One wonders what happened back in the days when Constantine suddenly made the Empire ‘Christian’ overnight. Did the legions do ‘their thing’ more charitably? Was it a kinder and gentler Empire?

One also recalls that in World War 1, famously, French and German bishops were both busily blessing their troops, as were Orthodox clergy to the vast, already-doomed Russian formations. Individual acts of true priestly integrity and ministry may have been – doubtless were – performed on all sides. But the war came, and went on, and ground out millions of soldiers’ lives before the nations finally called a halt. At its conclusion, no high-ranking prelate emerged as having played a great role in stopping it.

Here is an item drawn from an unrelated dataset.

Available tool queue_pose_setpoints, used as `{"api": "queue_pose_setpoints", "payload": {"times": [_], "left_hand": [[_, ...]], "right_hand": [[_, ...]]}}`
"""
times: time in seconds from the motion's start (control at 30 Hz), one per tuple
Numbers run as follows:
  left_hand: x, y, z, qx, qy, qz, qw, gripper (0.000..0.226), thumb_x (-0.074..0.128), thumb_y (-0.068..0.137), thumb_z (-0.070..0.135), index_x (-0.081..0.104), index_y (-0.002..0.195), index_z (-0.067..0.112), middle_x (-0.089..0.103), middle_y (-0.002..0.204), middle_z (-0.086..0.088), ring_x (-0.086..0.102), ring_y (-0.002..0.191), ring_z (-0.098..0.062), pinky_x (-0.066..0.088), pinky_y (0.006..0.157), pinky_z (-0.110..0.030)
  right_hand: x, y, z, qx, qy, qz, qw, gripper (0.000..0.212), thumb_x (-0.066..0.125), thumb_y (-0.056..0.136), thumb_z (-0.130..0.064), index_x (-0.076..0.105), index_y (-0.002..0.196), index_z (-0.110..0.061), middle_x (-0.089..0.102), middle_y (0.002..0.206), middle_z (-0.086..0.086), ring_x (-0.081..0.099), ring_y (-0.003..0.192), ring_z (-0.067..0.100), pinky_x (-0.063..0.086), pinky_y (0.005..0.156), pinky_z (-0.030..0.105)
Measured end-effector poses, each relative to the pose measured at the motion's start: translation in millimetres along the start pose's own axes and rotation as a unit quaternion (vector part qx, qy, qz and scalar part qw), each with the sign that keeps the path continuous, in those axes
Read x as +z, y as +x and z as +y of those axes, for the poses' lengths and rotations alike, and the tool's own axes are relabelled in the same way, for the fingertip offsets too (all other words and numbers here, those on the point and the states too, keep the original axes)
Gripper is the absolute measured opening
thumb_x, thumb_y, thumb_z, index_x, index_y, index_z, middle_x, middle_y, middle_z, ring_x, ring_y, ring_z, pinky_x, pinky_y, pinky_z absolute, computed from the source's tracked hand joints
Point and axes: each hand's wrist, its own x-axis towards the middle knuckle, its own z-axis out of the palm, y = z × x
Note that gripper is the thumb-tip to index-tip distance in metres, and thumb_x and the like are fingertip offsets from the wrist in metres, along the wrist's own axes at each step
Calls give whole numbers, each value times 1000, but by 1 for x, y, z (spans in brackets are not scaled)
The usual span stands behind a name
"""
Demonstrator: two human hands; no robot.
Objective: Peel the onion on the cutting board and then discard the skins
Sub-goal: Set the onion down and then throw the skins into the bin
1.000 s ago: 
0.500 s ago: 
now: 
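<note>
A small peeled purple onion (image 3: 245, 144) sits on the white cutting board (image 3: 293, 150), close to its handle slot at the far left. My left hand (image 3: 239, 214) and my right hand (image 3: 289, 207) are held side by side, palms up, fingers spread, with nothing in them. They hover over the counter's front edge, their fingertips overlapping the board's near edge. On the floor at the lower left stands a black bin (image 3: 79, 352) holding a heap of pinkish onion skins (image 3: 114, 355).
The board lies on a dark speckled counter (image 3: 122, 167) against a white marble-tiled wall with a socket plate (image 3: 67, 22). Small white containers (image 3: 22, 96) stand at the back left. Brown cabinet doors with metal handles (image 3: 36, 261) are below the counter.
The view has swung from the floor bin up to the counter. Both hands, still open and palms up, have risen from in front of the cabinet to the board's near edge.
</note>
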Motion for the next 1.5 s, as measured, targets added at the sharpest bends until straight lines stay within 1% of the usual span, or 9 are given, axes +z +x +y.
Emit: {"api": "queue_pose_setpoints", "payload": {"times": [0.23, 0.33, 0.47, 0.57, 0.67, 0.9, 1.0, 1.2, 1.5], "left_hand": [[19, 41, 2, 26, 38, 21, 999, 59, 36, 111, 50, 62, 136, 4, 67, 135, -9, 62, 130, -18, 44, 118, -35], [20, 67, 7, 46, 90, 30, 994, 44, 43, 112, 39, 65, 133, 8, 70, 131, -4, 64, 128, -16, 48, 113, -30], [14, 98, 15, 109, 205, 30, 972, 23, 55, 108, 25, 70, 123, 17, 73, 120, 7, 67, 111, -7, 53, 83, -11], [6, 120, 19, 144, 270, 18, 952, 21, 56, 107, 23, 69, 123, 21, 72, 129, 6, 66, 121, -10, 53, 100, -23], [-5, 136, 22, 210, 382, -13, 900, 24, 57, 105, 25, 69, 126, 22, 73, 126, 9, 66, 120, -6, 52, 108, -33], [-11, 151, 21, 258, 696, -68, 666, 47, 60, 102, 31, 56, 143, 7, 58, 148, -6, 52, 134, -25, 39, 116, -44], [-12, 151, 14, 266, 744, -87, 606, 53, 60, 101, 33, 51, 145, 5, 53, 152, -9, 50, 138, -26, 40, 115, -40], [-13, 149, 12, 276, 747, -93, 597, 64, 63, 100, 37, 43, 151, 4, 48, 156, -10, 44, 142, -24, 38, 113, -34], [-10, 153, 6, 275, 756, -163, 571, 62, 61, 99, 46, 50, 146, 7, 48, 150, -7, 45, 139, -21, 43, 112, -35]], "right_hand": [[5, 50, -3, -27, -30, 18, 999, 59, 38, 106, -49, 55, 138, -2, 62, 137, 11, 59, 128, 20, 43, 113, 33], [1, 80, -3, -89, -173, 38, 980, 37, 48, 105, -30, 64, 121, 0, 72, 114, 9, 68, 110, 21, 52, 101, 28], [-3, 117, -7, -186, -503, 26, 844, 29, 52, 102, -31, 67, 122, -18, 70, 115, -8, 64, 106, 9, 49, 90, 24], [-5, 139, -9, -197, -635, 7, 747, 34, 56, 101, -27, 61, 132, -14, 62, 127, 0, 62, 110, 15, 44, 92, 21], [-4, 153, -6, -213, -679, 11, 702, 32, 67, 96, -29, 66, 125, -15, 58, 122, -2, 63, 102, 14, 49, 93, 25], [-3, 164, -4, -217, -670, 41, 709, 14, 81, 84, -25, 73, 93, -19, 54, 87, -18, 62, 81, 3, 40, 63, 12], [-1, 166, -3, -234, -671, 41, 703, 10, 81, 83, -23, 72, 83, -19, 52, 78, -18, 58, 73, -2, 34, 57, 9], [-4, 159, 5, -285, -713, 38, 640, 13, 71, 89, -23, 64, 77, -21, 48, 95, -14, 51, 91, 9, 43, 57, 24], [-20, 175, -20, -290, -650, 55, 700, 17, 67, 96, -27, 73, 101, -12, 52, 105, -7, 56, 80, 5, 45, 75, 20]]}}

It seems an interesting coincidence to me that just as the Vatican report on homosexuality in American seminaries is (finally) being released, there is this small but steady trickle of articles about Catholic military chaplains and that special archdiocese – hitherto so reticent – that oversees the military ministry. The prelate who conducted that investigation – or review – of American seminaries was the same fellow who up until recently was the archbishop of that military archdiocese. He conducted his review, submitted his report some years ago; it was promptly sat upon, and he was promptly given a promotion to head the Archdiocese of Baltimore. Rome then appointed an American with lots of ‘Roman’ experience to run the military archdiocese. Wheels within wheels, and We shall see what We shall see.

But the good bishop – this Estabrook – is too clever by half, from the text of the article.